“Self-Inflicted Wound” -Move Mountains
Self-Inflicted Wound:
I wish I had a better father,
‘Cause I feel like if it wasn’t for this stranger
Living in the same house as me
For eighteen years,
I would’ve never thought I had one.
They say that actions
Speak louder than words,
But I never believed it
‘Cause my dad’s mouth was that
Of a gun that shot four holes
Into my heart.
And out of those four holes
Leaked out melted crayons.
A yellow, a red, a green, and a blue.
They were the colors of my broken childhood.

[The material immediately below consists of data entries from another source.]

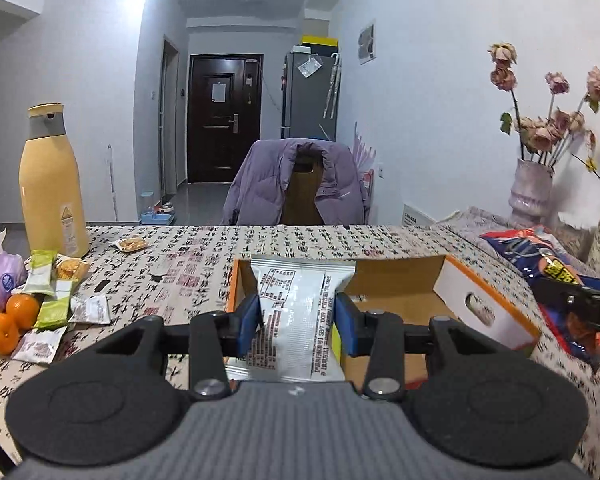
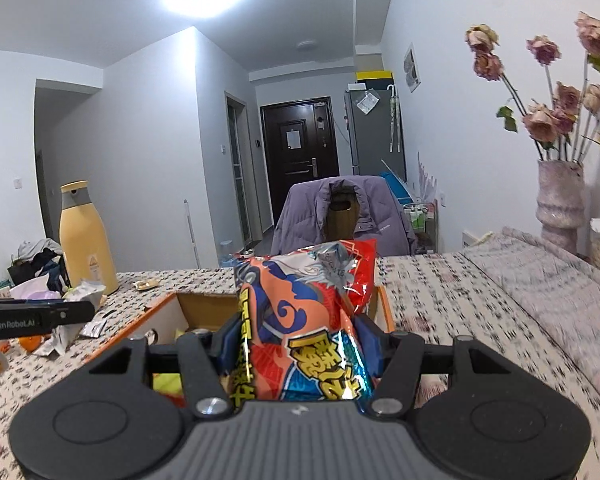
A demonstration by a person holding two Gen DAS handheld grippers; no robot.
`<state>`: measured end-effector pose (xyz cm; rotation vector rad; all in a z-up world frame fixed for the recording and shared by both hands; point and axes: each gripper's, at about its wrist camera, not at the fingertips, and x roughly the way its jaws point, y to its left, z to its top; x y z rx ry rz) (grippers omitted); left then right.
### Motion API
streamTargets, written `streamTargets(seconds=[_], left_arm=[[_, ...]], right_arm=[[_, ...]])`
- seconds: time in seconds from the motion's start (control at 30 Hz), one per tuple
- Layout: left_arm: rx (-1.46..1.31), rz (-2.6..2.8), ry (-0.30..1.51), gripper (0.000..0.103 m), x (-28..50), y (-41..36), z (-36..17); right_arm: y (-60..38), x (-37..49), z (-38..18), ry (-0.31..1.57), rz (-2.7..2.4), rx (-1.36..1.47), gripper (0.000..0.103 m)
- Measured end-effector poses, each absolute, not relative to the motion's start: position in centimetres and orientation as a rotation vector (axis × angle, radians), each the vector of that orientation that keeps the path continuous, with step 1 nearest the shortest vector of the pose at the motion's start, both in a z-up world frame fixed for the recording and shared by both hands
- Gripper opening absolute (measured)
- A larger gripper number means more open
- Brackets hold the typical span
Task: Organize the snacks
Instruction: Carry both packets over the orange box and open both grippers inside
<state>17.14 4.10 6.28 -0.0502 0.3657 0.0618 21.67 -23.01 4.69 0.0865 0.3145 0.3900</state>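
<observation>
At the centre of the left wrist view, my left gripper [image 1: 296, 322] is clamped on a silver snack packet [image 1: 296, 312], its blue pads pressed against both sides. The packet stands upright over the near left part of the open cardboard box [image 1: 400, 280] with the orange rim. At the right edge of that view, my right gripper [image 1: 580, 300] shows with the red and blue snack bag [image 1: 532, 252].

In the right wrist view, my right gripper [image 2: 296, 344] is closed on that colourful bag [image 2: 300, 320], which rises upright at mid-frame above the box [image 2: 196, 308].

At lower left of the left view, loose snack packets [image 1: 56, 292] lie on the patterned tablecloth [image 1: 196, 252] beside oranges [image 1: 8, 320], near a yellow flask [image 1: 52, 184].
</observation>
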Motion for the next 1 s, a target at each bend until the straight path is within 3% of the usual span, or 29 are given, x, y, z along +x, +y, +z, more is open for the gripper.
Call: streamTargets(seconds=[0.47,1.0], left_arm=[[-0.079,0.087,0.397,0.041,24.1,3.8,5.4],[-0.102,0.075,0.439,0.042,25.6,4.4,1.8]], right_arm=[[-18.9,28.9,3.7,0.371,0.359,0.056,0.057],[-19.2,29.4,0.5,0.415,0.354,0.071,0.06]])
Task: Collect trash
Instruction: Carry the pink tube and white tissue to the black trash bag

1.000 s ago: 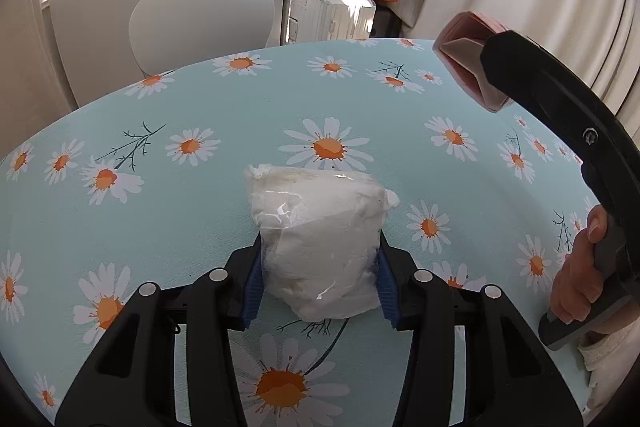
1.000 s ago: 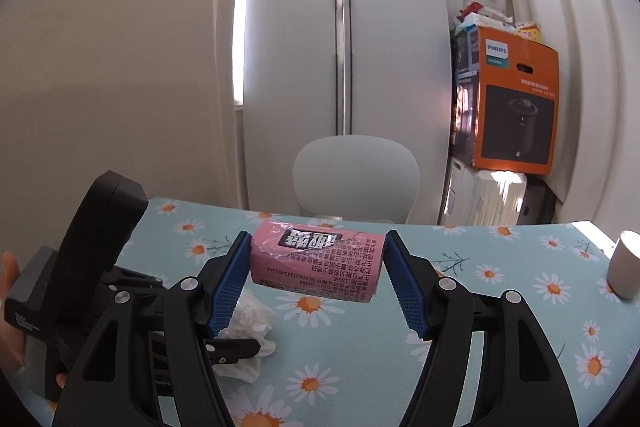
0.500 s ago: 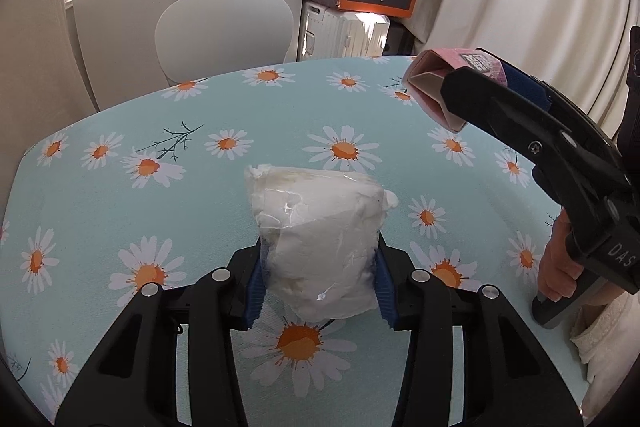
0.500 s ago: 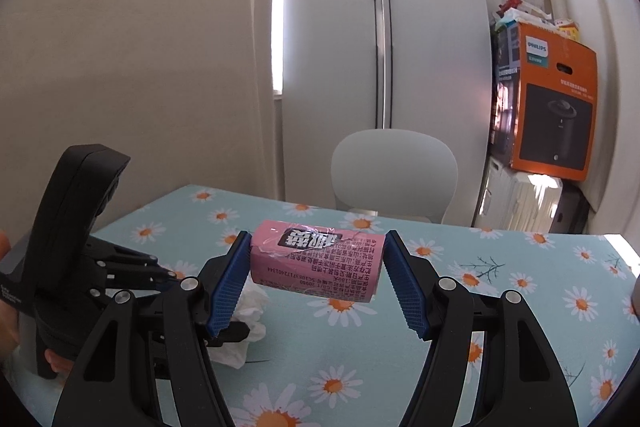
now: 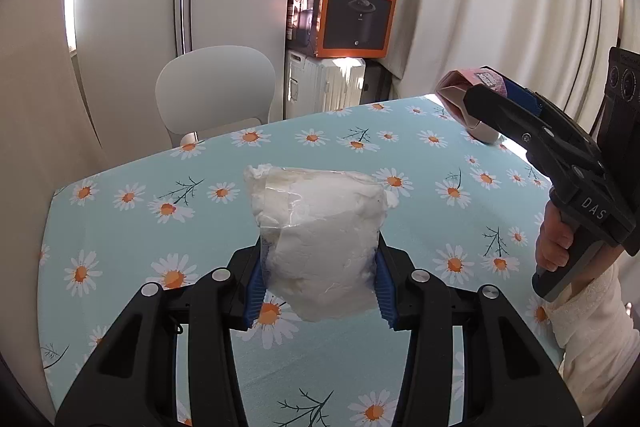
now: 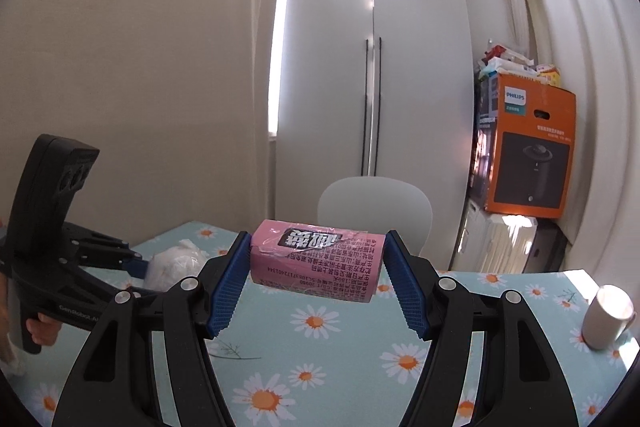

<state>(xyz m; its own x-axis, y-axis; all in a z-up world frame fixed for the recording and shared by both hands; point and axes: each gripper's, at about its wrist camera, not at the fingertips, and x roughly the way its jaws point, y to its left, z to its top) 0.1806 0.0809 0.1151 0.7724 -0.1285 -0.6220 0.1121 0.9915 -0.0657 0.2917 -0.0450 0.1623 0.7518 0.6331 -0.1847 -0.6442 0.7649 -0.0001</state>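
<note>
My left gripper (image 5: 318, 281) is shut on a crumpled white plastic bag (image 5: 320, 239), held up off the daisy-print tablecloth (image 5: 128, 239). In the right wrist view my right gripper (image 6: 316, 279) is shut on a pink printed packet (image 6: 316, 265), pinched end to end between the blue pads and raised above the table. The left wrist view shows the right gripper (image 5: 472, 103) at the right with the pink packet (image 5: 460, 89) at its tip. At the left of the right wrist view are the left gripper (image 6: 136, 265) and its white bag (image 6: 176, 263).
A white chair (image 5: 216, 91) stands behind the table's far edge. An orange appliance box (image 5: 352, 11) sits on white cases (image 5: 324, 87) in the corner. A white cup (image 6: 606, 317) stands on the table at the right. A person's hand and cream sleeve (image 5: 588, 319) hold the right handle.
Both grippers have risen with their loads still gripped; the table sits lower in both views and more of the wall, wardrobe and box shows. The cup has come into the right view.
</note>
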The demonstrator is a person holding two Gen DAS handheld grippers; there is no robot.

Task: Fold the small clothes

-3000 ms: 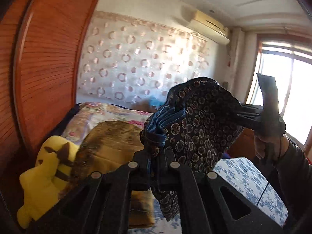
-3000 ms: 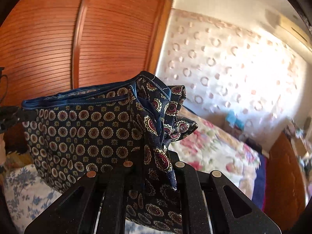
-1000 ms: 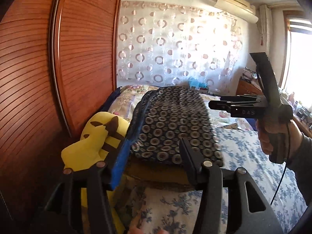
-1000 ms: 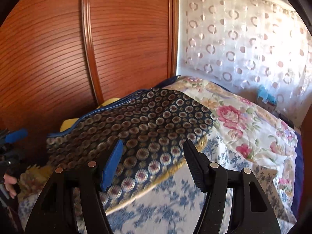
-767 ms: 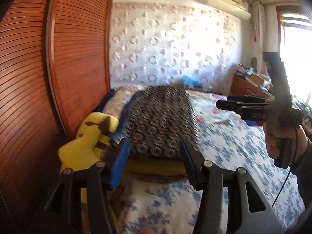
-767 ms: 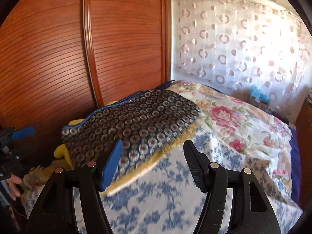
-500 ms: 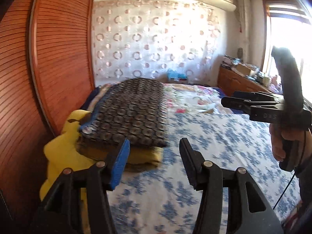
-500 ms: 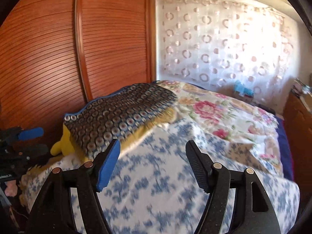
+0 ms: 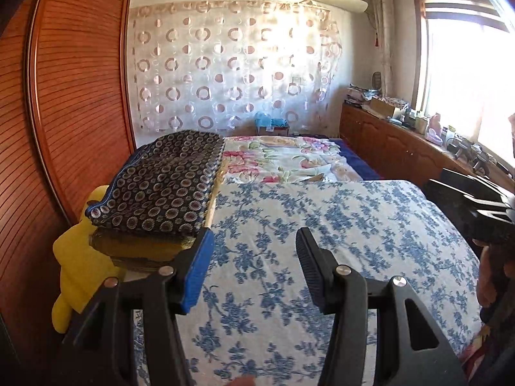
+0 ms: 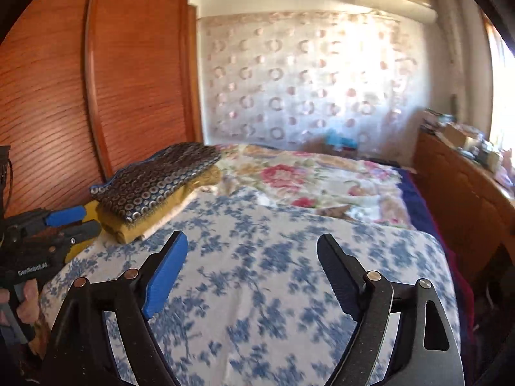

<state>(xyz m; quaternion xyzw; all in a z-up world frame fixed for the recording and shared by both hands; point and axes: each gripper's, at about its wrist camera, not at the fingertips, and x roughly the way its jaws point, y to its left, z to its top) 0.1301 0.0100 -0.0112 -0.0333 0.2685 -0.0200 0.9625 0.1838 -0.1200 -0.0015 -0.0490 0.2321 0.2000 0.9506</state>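
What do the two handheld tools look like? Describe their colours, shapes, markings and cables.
Both are black two-finger clamps with silver rivets. On the left tool and the right tool, one finger pad is blue, the other black and ribbed. The left tool's body bears small white lettering, and a thin dark cable runs by it.

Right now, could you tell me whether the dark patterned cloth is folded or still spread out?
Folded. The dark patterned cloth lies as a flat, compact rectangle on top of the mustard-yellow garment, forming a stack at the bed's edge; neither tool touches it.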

Cause all I ever really wanted
Was for you to color with me.
All I ever wanted was for you
To tuck me in at night,
To say “Goodnight son,
Don’t let the bed bugs bite”.
To play some ball with me,
To teach me how to work in the yard,
To tell me I was the best even when I wasn’t,
To make me hold your hand even when I didn’t want to,
To hear just one little “I love you”.
And you know what pop?
If it was really for the money
If your ten dollars and hour
Was really that important
You should have told me
Cause I would’ve saved every damn dime
I would’ve quit buying bubblegum and soda pop
And comic books and lollipops
I would searched every corner in my room
For the forgotten pennies that are now priceless
I would’ve checked every laundry mat in town
For those quarters that sometimes
Mrs. Smith drops on her bad days
I would have saved and saved and saved and saved
Every last dime until I could buy at least one hour of your time.
One hour of my own existence.
But I have come to realize that maybe I don’t wish
For a better father, but for a better me.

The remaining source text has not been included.